- [ACTIVITY]
Copy out all the entries shown below, exactly as they appear.

- [INPUT FOR THIS TASK]
▬▬▬▬▬▬▬▬▬▬

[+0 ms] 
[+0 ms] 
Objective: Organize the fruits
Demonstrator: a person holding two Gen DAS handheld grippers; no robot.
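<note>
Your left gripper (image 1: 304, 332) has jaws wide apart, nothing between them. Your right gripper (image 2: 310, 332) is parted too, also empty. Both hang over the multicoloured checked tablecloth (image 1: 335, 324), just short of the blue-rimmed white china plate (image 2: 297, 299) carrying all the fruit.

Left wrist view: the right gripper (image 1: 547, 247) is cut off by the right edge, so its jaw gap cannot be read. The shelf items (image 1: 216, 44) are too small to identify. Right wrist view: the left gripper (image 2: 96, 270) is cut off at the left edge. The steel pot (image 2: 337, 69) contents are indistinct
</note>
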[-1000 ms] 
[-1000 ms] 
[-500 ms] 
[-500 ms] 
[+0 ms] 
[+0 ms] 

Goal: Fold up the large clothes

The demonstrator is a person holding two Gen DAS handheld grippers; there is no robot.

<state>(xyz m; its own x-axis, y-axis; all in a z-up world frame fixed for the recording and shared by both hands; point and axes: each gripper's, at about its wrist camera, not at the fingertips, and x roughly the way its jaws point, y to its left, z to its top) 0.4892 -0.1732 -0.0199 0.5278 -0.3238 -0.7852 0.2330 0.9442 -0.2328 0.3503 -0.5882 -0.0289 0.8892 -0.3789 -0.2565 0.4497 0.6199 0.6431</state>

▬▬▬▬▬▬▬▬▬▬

- [EXERCISE ANSWER]
[+0 ms] 
[+0 ms] 
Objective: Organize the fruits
Demonstrator: a person holding two Gen DAS handheld grippers; no robot.
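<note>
Your left gripper (image 1: 304, 332) has jaws wide apart, nothing between them. Your right gripper (image 2: 310, 332) is parted too, also empty. Both hang over the multicoloured checked tablecloth (image 1: 335, 324), just short of the blue-rimmed white china plate (image 2: 297, 299) carrying all the fruit.

Left wrist view: the right gripper (image 1: 547, 247) is cut off by the right edge, so its jaw gap cannot be read. The shelf items (image 1: 216, 44) are too small to identify. Right wrist view: the left gripper (image 2: 96, 270) is cut off at the left edge. The steel pot (image 2: 337, 69) contents are indistinct
</note>
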[-1000 ms] 
[-1000 ms] 
[-500 ms] 
[-500 ms] 
[+0 ms] 
[+0 ms] 

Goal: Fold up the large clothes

The demonstrator is a person holding two Gen DAS handheld grippers; there is no robot.

<state>(xyz m; its own x-axis, y-axis; all in a z-up world frame fixed for the recording and shared by both hands; point and axes: each gripper's, at about its wrist camera, not at the fingertips, and x roughly the way its jaws point, y to its left, z to its top) 0.4892 -0.1732 -0.0199 0.5278 -0.3238 -0.7852 0.2330 0.9442 -0.2328 0.3503 -0.5882 -0.0289 0.8892 -0.3789 -0.2565 0.4497 0.6199 0.6431</state>

No more work is needed on this exercise.